If one does not know to which port one is sailing, no wind is favourable.
– Seneca
Why does our website exist? How is our blog adding value to people? What is our social media actually contributing to the big picture mission of our organisation?
A stark realisation has been slowly sinking in for many organisations in recent years: we’ve embraced the technology that allows us to become digital publishers — but we don’t really, truthfully, know why.
Driven by the need to keep up with the times, we unquestioningly dived head-first into using the web, without first establishing in-detail how, and to whom it will add value.

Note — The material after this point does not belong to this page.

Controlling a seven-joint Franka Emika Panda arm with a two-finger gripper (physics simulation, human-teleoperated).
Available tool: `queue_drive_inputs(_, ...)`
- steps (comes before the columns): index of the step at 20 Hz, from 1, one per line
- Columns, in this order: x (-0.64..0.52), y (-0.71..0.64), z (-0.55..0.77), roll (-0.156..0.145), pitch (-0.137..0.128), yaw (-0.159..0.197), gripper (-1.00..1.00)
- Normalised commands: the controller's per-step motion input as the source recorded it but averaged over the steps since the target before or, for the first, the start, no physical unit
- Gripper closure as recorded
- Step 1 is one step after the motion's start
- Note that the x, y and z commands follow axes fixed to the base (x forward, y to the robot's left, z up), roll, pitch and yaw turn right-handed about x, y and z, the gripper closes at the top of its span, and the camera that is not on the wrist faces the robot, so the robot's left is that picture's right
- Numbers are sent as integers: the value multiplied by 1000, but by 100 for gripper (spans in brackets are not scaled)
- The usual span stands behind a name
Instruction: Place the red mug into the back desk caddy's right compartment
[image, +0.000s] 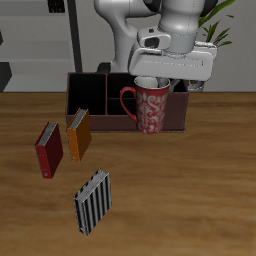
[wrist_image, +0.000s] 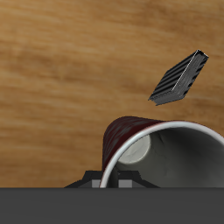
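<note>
The red mug, speckled with a pale pattern, hangs upright from my gripper, which is shut on its rim. It is off the table, and its handle points toward the caddy's divided part. The dark brown-maroon desk caddy stands at the back of the table, the only caddy in view. In the exterior view the mug covers one end section of it, and I cannot tell whether the mug is over that section or in front of it. The wrist view looks down on the mug's grey-white rim above bare wood.
Three books stand on the table nearer the front edge: a red one, an orange one and a black-and-white striped one, which also shows in the wrist view. A plant stands behind the caddy.
</note>
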Motion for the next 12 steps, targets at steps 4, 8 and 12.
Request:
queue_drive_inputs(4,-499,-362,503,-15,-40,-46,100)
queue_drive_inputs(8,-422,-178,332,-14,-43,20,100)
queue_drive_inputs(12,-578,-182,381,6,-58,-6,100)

Like a ship at sea, we’ve been swept along by the winds of change into a great ocean of possibility. The newness of the landscape has felt exciting. But there’s only so long we can set the sails to nowhere in particular, before we look out into the horizon and realise we’ve lost sight of land.
We can’t get to where we need to be before we know where it is we’re going, and why. A web content strategy is what provides us with land to set the sails towards.
Step one is making sense of our existing environment. Creating a meaningful vision for your content channels starts with a thorough discovery phase to get a sense of the big picture and unveil key needs. A typical web content discovery project should involve:
- A content audit to establish what you’ve got, and whether it’s any good.
- User research to properly understand and empathise with the people you’re serving, and how to serve them properly.
- Staff stakeholder interviews to understand the various business needs of content – the wider strategy, goals and outcomes that content needs to meaningfully contribute to.
- Competitor analysis to benchmark content output against others in the field, identifying opportunities to differentiate ourselves.
It’s not easy work, and it takes a lot of time and resources to gather and interpret these insights. For that reason, very few organisations bother themselves with the hassle, before jumping straight to tactics (“let’s go build that website!”).
But making the effort to do this work will automatically give you an edge over your competitors: a clear, achievable, and meaningful vision for your digital content channels.
Or: knowing to which port you’re sailing.